En iyi kırıcı delici dildir……

***

Boşuna dememiş Eflatun: “Konuşma, insanın aklını kullanma sanatıdır” derken.

Ve de Aristo “Bir kimsenin ne söylemesi gerektiğini bilmesi yeterli değildir; nasıl söyleneceğini bilmesi de gerekir” derken boşuna söylememiş….

Öte yandan bazen de sözsüz anlaşmak en iyisi olabiliyor tıpkı Papa ve Yahudilerin hikayesinde olduğu gibi……

Bilirsiniz eminim …

Birkaç yüzyıl önce Papa bütün Yahudilerin Roma’yı terk etmeleri gerektiğine karar verir.
Doğal olarak Yahudi toplumundan büyük bir tepki gelir.

Bunun üzerine, Papa ile Yahudi toplumundan önde gelen biriyle karşılıklı dini bir müzakere yapmaları önerilir.

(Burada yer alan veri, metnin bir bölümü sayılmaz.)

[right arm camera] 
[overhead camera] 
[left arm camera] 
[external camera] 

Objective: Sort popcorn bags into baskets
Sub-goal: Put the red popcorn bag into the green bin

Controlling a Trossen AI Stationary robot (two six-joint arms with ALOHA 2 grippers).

Yahudiler kazanırsa kalacaklar, Papa kazanırsa gidecekler.

Yahudiler çaresiz kabul eder ve temsilci olarak Moiz’i seçerler. Ancak Moiz’in Papa ile aynı dili konuşamaması nedeniyle müzakerede konuşmak yerine sadece işaret dilinin kullanılması teklif edilir.

Papa da kabul eder.

Müzakere günü geldiğinde iki taraf karşılıklı yerlerini alırlar ve karşılıklı olarak bir süre bakıştıktan sonra:

Papa elini kaldırarak 3 parmağını gösterir. Buna karşılık Moiz tek parmağını gösterir.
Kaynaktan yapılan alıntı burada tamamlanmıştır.